A good many software libraries tools provide and API in C/C++ (or create 
one with SWIG I've read) to enable a set of bindings from a tool to 
other languages of the day. I've never heard mention of such an API with 
POV-Ray.

I'd first recommend the developers continue whatever code restructuring 
is in flight to enable a clean API so bindings to language xyz, or 
running POV-Ray as a compiled C++ program as Jérôme suggested, is 
possible. Perhaps with a defined API or an API more easily determined 
automatically from a cleaner code base, bindings for various languages 
will then just spring up. ;-) Even if not, it seems like we'd be better 
set up to create any new POV-Ray SDL at such a time.

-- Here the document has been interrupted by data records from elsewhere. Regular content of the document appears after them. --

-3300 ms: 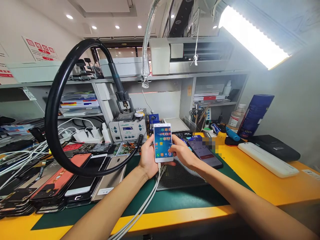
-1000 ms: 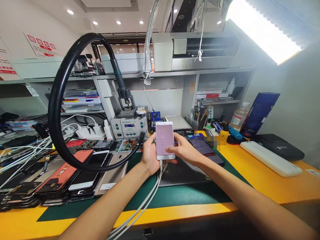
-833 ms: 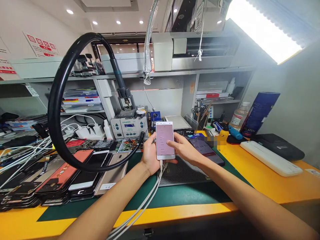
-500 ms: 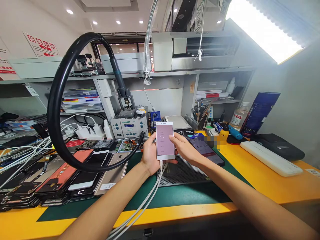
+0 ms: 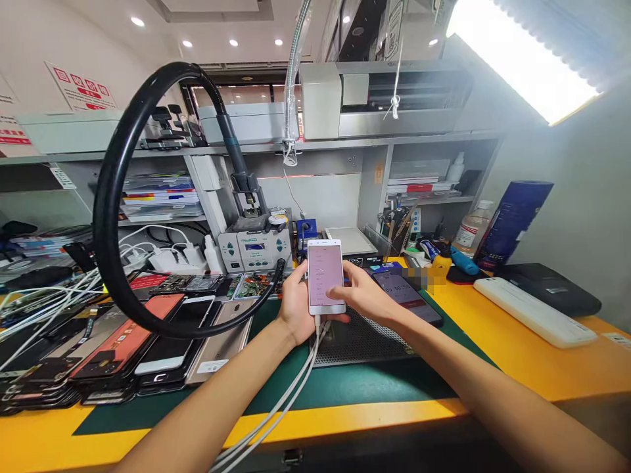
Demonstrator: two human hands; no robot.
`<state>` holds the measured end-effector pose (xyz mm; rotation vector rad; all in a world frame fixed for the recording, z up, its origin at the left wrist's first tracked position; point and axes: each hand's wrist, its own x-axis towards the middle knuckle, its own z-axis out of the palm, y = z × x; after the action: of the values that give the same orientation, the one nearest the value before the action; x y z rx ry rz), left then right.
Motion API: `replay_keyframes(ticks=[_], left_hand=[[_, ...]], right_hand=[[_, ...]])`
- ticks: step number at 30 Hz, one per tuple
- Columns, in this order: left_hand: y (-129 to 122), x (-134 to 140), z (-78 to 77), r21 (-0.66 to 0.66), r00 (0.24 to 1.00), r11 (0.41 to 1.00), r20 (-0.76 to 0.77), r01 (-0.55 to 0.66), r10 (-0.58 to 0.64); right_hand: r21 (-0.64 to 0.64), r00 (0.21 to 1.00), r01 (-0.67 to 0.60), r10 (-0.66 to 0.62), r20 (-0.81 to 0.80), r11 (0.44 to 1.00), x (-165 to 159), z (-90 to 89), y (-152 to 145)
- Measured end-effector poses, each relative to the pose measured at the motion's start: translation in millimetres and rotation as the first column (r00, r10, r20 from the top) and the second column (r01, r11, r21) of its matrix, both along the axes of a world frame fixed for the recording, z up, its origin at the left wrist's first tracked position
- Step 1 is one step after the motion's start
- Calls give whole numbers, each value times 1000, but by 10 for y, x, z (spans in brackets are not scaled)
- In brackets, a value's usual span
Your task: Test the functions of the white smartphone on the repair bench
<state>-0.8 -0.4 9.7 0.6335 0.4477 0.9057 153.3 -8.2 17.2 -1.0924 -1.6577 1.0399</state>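
Observation:
A white smartphone [image 5: 324, 263] is upright between my hands, its lit screen showing a list of text lines. My left hand [image 5: 294, 302] is closed round its left edge. On the right side, my right hand [image 5: 365, 289] holds the phone too, thumb lying on the lower right of the screen and other fingers mostly hidden. White cables [image 5: 308, 368] run down from the phone's bottom edge, one plugged in there. Below it lies a dark perforated plate [image 5: 365, 348] on the green mat [image 5: 394, 384]. Another phone [image 5: 407, 295], showing a timer, rests beside my right wrist.
Stacked phones and phone parts [image 5: 123, 341] cover the left of the bench. A thick black hose [image 5: 106, 217] loops up from the hot-air station [image 5: 256, 249]. To the right are a white power bank-like block [image 5: 535, 312], a black case [image 5: 552, 286] and a bottle [image 5: 473, 230].
My right thumb has moved down the screen, from its upper right to the lower right. The list on the screen has shifted. My left hand and the phone stay in place.

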Motion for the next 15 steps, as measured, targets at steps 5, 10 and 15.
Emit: replay_keyframes(ticks=[5,10,15], left_hand=[[-8,0,9,2,1000,1000,4,8,-8],[-8,-1,12,6,1000,1000,13,10,-10],[8,-5,-4,3,1000,1000,13,16,-16]], right_hand=[[17,1000,1,-1,19,1000,21,-16,12],[3,1000,-21,21,8,1000,8,-22,20],[-6,1000,10,-10,15,1000,-12,-5,13]])
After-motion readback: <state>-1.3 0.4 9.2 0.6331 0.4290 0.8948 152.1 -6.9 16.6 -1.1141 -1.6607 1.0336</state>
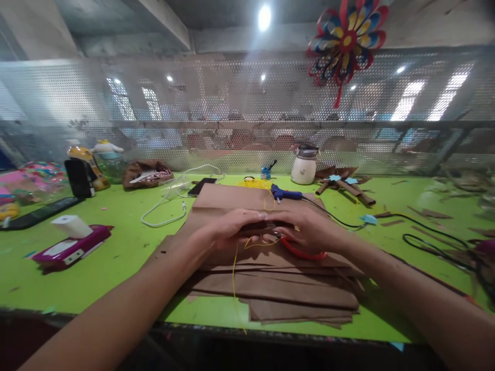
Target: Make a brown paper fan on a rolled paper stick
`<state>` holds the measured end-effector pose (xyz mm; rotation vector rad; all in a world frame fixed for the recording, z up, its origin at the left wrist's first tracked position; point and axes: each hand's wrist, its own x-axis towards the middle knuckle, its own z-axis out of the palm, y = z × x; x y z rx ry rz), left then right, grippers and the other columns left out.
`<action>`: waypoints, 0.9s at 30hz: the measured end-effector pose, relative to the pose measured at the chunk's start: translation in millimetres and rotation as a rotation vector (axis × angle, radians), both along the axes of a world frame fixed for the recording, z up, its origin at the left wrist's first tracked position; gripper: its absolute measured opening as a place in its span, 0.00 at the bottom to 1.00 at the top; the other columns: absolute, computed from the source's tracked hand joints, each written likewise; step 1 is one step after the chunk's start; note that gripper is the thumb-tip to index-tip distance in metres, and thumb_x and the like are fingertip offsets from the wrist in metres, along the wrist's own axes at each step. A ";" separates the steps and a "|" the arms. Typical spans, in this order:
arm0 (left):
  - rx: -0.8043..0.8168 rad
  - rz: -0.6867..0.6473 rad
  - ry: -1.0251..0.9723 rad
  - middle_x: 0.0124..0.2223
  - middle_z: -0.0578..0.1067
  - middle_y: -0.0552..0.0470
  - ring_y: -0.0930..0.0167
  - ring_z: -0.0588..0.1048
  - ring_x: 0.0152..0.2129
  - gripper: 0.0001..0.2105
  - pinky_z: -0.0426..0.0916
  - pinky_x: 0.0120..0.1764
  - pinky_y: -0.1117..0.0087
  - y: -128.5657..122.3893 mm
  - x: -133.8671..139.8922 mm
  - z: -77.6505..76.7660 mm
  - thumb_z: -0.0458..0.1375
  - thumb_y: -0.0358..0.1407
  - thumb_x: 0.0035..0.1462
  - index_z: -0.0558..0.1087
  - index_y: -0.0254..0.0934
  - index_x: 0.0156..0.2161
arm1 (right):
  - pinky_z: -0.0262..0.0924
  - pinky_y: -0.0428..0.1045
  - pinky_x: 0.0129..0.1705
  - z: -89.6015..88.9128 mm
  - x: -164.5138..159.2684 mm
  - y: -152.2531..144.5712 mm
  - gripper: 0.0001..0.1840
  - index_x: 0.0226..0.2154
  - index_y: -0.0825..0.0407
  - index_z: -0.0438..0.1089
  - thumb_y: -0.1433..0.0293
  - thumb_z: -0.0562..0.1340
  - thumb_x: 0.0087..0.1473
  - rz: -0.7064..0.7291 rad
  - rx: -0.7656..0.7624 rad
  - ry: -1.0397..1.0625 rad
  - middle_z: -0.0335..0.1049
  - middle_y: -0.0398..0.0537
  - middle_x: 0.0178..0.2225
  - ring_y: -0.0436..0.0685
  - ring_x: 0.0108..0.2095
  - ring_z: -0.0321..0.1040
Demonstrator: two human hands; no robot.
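Observation:
My left hand (231, 225) is closed on a dark brown folded paper piece (260, 225), its fingertips showing underneath. From the other side my right hand (307, 226) grips the same piece. Red-handled scissors (303, 251) are at my right hand, their loop below the palm; the blades are mostly hidden. A thin yellow string (233, 273) runs from between the hands down over the table's front edge. Both hands are above a stack of brown paper sheets (286, 286). Just beyond them, a blue glue gun (288, 194) lies at the stack's far end.
Behind the stack are yellow string (257, 183), a phone (202, 186) and a white jar (304, 166). A purple power strip (73, 247) with a white plug lies left. Black cable (429, 247) and brown paper flower parts (348, 188) lie right. A perforated screen (232, 103) stands behind.

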<state>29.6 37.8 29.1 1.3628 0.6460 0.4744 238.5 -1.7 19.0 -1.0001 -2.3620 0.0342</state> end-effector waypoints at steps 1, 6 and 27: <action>0.010 0.020 -0.004 0.34 0.76 0.44 0.73 0.73 0.25 0.10 0.62 0.23 0.77 0.9 0.3 -0.5 0.54 0.36 0.55 0.75 0.32 0.35 | 0.62 0.52 0.44 -1.8 -1.0 -0.4 0.22 0.52 0.45 0.64 0.71 0.58 0.54 0.007 -0.004 -0.020 0.70 0.48 0.48 0.56 0.44 0.68; 0.034 0.034 -0.034 0.32 0.76 0.45 0.74 0.71 0.21 0.13 0.63 0.24 0.75 1.4 -0.3 -0.1 0.55 0.40 0.54 0.73 0.34 0.39 | 0.62 0.50 0.42 -5.2 -7.2 -3.3 0.17 0.47 0.49 0.68 0.74 0.55 0.56 0.029 -0.065 0.020 0.73 0.48 0.43 0.54 0.40 0.70; 0.471 0.630 -0.169 0.21 0.72 0.50 0.75 0.70 0.20 0.15 0.66 0.30 0.73 32.0 -23.6 15.6 0.58 0.43 0.50 0.71 0.32 0.22 | 0.57 0.45 0.23 -5.4 -1.2 19.5 0.11 0.34 0.56 0.69 0.67 0.55 0.55 -0.261 -0.100 0.524 0.69 0.44 0.23 0.50 0.20 0.63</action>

I do think a POV-Ray specific SDL is a good idea as probably that SDL 
will always be the only completely enabled language interface. Further, 
it permits a standard interchange language for methods and techniques 
among users.

I generally like your random SDL proposal, but expect the difficulties 
will be in the details of any new SDL implementation.

Is the eventual aim also to enable SMP during parsing?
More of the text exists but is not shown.